Transmission Control Protocol
Internet protocol suite |
---|
Application layer |
Transport layer |
Internet layer |
Link layer |
The Transmission Control Protocol (TCP) is one of the core protocols of the Internet protocol suite. Using TCP, applications on networked hosts can create connections to one another, over which they can exchange data. The protocol guarantees reliable and in-order delivery of sender to receiver data. TCP also distinguishes data for multiple, concurrent applications (e.g. web server and email server) running on the same host.
TCP supports many of the Internet's most popular application protocols and resulting applications, including the world wide web, email and Secure Shell.
Technical overview
Transmission Control Protocol (TCP) is a connection-oriented, reliable-delivery byte-stream transport layer communication protocol, currently documented in IETF RFC 793.
In the Internet protocol suite, TCP is the intermediate layer between the Internet Protocol below it, and an application above it. Applications often need reliable pipe-like connections to each other, whereas the Internet Protocol does not provide such streams, but rather only unreliable packets. TCP does the task of the transport layer in the simplified OSI model of computer networks.
+ | Bits 0 - 3 | 4 - 9 | 10 - 15 | 16 - 31 | ||||||||||||||||||||||||||||
---|---|---|---|---|---|---|---|---|---|---|---|---|---|---|---|---|---|---|---|---|---|---|---|---|---|---|---|---|---|---|---|---|
0 | Source Port | Destination Port | ||||||||||||||||||||||||||||||
32 | Sequence Number | |||||||||||||||||||||||||||||||
64 | Acknowledgement Number | |||||||||||||||||||||||||||||||
96 | Data Offset | Reserved | Flags | Window | ||||||||||||||||||||||||||||
128 | Checksum | Urgent Pointer | ||||||||||||||||||||||||||||||
160 | Options (optional) | |||||||||||||||||||||||||||||||
192 | Options (cont.) | Padding (to 32) | ||||||||||||||||||||||||||||||
224 | Data |
Applications send streams of 8-bit bytes to TCP for delivery through the network, and TCP divides the byte stream into appropriately sized segments (usually delineated by the maximum transmission unit (MTU) size of the data link layer of the network the computer is attached to). TCP then passes the resulting packets to the Internet Protocol, for delivery through an internet to the TCP module of the entity at the other end. TCP checks to make sure that no packets are lost by giving each packet a sequence number, which is also used to make sure that the data are delivered to the entity at the other end in the correct order. The TCP module at the far end sends back an acknowledgement for packets which have been successfully received; a timer at the sending TCP will cause a timeout if an acknowledgement is not received within a reasonable round-trip time (or RTT), and the (presumably lost) data will then be re-transmitted. The TCP checks that no bytes are damaged by using a checksum; one is computed at the sender for each block of data before it is sent, and checked at the receiver.
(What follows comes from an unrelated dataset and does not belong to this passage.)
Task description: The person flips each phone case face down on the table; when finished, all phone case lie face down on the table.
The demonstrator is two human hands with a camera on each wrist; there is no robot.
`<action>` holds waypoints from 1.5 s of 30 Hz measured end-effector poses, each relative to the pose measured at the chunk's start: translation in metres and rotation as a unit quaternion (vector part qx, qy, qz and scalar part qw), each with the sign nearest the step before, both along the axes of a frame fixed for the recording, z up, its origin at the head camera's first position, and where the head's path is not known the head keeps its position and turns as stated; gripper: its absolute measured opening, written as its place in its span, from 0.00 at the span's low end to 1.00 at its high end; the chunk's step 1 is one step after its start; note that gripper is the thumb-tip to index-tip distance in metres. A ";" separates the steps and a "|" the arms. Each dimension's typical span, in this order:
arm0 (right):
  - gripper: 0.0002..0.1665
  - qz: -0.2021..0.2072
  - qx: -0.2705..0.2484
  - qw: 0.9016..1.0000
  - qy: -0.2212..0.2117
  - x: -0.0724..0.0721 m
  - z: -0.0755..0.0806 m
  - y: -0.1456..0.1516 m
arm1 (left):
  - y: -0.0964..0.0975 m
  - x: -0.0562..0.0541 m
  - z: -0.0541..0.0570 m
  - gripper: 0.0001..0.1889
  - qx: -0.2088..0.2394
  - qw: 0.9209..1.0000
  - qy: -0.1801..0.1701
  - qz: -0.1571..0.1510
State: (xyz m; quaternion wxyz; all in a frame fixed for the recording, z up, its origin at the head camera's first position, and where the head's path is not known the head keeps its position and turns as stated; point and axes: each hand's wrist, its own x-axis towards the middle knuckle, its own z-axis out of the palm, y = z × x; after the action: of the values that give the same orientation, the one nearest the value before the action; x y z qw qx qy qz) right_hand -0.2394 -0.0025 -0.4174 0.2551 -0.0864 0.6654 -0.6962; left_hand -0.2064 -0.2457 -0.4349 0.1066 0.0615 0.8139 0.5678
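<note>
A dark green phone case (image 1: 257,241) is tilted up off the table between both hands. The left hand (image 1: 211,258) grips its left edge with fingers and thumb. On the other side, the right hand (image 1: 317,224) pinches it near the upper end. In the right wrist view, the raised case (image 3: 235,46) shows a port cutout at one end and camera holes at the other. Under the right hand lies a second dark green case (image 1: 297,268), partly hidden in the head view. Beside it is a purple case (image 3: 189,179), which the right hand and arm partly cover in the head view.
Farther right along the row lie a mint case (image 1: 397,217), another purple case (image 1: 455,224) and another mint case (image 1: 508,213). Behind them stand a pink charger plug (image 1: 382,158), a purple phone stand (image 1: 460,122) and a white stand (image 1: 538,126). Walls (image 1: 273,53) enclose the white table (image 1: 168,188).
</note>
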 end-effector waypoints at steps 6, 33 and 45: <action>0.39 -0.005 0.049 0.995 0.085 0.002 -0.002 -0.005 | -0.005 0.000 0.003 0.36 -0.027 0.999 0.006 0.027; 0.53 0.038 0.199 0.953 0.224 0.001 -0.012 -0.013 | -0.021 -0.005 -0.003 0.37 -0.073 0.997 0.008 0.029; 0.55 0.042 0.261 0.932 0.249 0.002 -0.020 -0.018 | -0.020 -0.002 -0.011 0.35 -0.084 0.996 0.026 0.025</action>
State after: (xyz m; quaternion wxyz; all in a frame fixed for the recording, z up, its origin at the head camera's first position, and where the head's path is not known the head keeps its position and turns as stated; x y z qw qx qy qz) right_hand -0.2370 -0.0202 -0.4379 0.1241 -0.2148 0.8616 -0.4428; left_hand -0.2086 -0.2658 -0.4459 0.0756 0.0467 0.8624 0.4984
Protocol operation in detail
TCP connections contain three phases: connection establishment, data transfer and connection termination. A 3-way handshake is used to establish a connection. A four-way handshake is used to disconnect. During connection establishment, parameters such as sequence numbers are initialized to help ensure ordered delivery and robustness.
Connection establishment (3-way handshake)
While it is possible for a pair of end hosts to initiate connection between themselves simultaneously, typically one end opens a socket and listens passively for a connection from the other. This is commonly referred to as a passive open, and it designates the server-side of a connection. The client-side of a connection initiates an active open by sending an initial SYN segment to the server as part of the 3-way handshake. The server-side should respond to a valid SYN request with a SYN/ACK. Finally, the client-side should respond to the server with an ACK, completing the 3-way handshake and connection establishment phase.
Port states
A connection progresses through a series of states: LISTEN, SYN-SENT, SYN-RECEIVED, ESTABLISHED, FIN-WAIT-1, FIN-WAIT-2, CLOSE-WAIT, CLOSING, LAST-ACK, TIME-WAIT, and CLOSED.
LISTEN: represents waiting for a connection request from any remote TCP and port.
TIME-WAIT: represents waiting for enough time to pass to be sure the remote TCP received the acknowledgment of its connection termination request. According to RFC 793 a connection can stay in TIME_WAIT for a maximum of four minutes.
Data transfer
During the data transfer phase, a number of key mechanisms determine TCP's reliability and robustness. These include using sequence numbers for ordering received TCP segments and detecting duplicate data, checksums for segment error detection, and acknowledgements and timers for detecting and adjusting to loss or delay.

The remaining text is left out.